Jaydon Page

Personal information
- Full name: Jaydon Lewis Page
- Nationality: Australian
- Born: 23 December 2004 (age 21) Canberra
- Height: 186 cm (6 ft 1 in)
- Weight: 74 kg (163 lb)

Sport
- Disability class: T47
- Coached by: Sebastian Kuzminski

Medal record
CommonwealthGames
| Silver medal – second place | 2022 Birmingham | Men's 100 m T47 |

= Jaydon Page =

Australian Paralympic athlete

Jaydon Page (born 23 December 2004) is an Australian Paralympic athlete. He represented Australia at the 2020 Summer Paralympics.

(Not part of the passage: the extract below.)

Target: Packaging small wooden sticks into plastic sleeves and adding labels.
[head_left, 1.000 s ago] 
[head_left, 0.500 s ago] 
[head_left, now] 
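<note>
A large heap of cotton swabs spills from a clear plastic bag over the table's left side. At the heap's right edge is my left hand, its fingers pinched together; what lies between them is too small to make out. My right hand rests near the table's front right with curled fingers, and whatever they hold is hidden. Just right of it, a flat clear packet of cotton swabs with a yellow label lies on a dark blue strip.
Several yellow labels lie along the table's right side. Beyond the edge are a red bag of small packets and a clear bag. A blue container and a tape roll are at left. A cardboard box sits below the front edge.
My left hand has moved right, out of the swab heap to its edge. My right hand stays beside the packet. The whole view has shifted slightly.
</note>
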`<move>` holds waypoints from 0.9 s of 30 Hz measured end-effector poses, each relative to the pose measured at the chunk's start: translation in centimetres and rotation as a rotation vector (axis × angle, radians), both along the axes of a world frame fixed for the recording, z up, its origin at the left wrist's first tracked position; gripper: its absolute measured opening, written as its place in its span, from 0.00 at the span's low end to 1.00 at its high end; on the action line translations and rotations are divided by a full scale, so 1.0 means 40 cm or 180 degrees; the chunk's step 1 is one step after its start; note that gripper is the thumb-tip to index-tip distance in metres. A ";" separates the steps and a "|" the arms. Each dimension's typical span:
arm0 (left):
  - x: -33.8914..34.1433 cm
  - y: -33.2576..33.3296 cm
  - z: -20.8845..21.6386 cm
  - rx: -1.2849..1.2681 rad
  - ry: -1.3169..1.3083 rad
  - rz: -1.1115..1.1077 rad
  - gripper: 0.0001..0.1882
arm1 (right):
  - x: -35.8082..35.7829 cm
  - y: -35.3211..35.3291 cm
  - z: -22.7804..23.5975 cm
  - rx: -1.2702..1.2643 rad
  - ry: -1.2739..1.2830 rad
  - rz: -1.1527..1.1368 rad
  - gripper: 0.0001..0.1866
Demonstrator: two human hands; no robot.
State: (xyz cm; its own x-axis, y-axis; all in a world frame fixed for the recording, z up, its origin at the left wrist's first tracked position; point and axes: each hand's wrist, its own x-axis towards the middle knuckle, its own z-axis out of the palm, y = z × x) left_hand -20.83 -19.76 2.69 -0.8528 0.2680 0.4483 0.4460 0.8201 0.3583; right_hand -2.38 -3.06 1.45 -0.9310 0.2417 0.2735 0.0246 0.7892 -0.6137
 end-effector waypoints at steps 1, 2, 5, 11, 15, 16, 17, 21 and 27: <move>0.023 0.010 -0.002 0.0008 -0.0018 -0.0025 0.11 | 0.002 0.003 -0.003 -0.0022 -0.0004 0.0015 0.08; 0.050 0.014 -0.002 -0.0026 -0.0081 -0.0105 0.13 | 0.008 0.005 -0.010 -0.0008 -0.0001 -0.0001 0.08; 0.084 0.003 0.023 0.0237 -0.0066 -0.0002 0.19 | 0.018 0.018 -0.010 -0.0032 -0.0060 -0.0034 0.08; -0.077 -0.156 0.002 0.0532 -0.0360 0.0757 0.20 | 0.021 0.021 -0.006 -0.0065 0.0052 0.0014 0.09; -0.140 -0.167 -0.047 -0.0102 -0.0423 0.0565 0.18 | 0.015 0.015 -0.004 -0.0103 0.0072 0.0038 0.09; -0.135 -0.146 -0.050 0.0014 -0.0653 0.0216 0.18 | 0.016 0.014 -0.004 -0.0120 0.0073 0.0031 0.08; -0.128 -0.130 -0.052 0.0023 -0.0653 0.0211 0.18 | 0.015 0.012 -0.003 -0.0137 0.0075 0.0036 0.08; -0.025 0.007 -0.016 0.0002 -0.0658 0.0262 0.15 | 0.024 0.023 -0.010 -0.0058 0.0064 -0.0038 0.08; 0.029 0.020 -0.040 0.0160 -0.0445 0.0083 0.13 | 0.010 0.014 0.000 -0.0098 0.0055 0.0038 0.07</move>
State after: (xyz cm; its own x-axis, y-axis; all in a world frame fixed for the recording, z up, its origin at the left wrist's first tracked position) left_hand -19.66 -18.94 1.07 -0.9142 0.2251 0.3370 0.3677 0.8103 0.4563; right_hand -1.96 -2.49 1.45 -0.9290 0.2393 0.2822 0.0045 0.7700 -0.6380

Page lives in Canberra, Australian Capital Territory and attended St Francis Xavier College.

==Athletics==
Page is classified as T47 athlete. He finished fifth in his heat the Men's 100m T47 at the 2020 Tokyo Paralympics.

At the 2022 Commonwealth Games in Birmingham, he won the silver medal in the Men's 100 m T47. Page finished 5th place in the 2023 World Para Athletics Championships.

In the lead up the 2024 Paralympics, he finished seventh Men's 100m T47 at the 2024 World Para Athletics Championships, in Kobe, Japan. At the 2025 World Para Athletics Championships in New Delhi, he competed in the 100m T47 and was ranked 9th in heats and did not qualify for the final.

In 2021, his coach is Sebastian Kuzminski.